In all this, it must be said, the editors and their many contributors succeeded to great admiration. Firstly, in leafing through the volume, the reader cannot help but be struck at the sheer beauty and variety of the maps, graphs, illustrations, and photos in all their remarkable range of size, color, scale, design, and emphasis. It is the rich cartography on which this work is based that stands as its greatest strength, and a special mention should be made of the many student cartographers who made such excellent contributions. Early on, the editors noted that “[t]he Atlas of Yellowstone tells many stories across many different scales… The spatial extent, time period covered, and scale of maps in this atlas are determined by the information necessary to tell a story and by available expertise and geographic data” (8). This was the right choice: virtually every page pair has its own unique map (or very effective sequence of maps) designed specifically to share information on that particular topic. While I cannot say so definitively, it appears that no basemap was repeated among topics, and this variety enhanced the quality of the volume as an aesthetic and communicative work.

The breadth of topics (some one hundred and five in all) made the parks, their surrounding landscape, physical features, and wildlife come to life; a reader cannot leave this atlas without feeling like Yellowstone is now a much more familiar friend. The atlas makes great use of map series and of small multiples in graphs, for instance in the “Traffic” page pair, which offers many graph comparisons as well as effective use of line widths to illustrate traffic flow (68–69). Similar effective combinations of maps and graphs appear in “City Population” (96–97) and “Religion and Politics” (102–103).
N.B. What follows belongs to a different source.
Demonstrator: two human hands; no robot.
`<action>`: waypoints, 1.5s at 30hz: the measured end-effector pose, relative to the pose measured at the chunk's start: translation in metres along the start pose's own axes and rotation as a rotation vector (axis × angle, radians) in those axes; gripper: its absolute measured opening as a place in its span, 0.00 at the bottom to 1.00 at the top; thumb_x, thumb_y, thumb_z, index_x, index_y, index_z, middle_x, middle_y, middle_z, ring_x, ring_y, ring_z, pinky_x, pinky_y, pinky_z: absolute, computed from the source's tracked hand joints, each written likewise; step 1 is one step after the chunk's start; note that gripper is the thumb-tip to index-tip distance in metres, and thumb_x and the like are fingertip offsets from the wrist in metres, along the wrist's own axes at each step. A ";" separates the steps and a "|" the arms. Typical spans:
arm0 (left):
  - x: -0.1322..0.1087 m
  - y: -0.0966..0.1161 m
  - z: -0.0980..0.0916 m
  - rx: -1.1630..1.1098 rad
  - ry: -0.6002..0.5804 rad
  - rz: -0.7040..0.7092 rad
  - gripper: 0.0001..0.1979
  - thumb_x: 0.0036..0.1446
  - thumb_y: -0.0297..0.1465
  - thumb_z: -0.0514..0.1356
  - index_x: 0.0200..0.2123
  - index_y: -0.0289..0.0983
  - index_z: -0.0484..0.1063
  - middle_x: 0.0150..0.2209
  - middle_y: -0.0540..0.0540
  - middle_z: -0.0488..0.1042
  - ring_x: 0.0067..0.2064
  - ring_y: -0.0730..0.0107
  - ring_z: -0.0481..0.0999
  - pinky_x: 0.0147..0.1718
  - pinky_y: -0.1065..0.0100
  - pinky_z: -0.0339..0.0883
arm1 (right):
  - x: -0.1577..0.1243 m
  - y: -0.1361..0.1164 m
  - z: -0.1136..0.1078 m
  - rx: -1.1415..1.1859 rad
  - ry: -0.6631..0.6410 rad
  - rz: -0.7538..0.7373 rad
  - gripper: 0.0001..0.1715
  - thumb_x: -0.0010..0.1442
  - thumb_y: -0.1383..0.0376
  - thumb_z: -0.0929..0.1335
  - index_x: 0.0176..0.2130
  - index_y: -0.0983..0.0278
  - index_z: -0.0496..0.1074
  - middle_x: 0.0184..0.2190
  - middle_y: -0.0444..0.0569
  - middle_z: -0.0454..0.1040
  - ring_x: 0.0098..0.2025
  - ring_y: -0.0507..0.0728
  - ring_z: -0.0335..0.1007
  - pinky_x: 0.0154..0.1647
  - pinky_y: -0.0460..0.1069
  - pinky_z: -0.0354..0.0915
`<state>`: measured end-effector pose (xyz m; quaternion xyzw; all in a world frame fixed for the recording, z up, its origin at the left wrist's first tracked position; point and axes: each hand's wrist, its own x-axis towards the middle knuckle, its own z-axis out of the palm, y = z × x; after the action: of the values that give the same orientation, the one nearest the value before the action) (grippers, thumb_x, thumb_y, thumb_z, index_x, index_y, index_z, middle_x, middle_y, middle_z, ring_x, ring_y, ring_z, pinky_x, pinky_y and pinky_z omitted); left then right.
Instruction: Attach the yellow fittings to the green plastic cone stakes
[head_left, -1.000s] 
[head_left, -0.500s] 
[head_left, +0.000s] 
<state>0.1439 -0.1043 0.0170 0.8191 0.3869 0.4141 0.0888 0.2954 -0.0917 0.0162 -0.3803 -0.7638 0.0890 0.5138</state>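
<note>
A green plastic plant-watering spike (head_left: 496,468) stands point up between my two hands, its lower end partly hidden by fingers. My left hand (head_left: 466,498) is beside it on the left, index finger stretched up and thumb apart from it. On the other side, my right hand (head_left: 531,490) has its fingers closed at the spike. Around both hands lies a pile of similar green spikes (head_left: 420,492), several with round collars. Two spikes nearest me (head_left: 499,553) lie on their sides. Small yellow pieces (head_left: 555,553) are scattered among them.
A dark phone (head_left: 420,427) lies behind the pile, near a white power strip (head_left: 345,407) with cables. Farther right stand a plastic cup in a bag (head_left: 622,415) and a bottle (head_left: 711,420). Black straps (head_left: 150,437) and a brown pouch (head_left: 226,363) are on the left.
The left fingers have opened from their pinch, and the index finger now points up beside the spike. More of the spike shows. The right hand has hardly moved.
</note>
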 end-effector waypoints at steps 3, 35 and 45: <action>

The “Migratory Landscape”—a story now made possible by modern GPS tracking—is simply but very effectively told through a series of maps reflecting pronghorn, elk, and mule deer migration patterns in connection with subtly-depicted plant “green up” (the progression of spring and summer plant growth; 202–203). One might think “Park Visitation” would be a fairly static, straightforward story to tell, but it comes dynamically alive with effective use of line and bar graphs and proportional symbol maps (70–71). Scattered throughout the volume are individual maps that are utterly striking for their design—thanks in no small part to the rich, detailed data provided to the cartographers.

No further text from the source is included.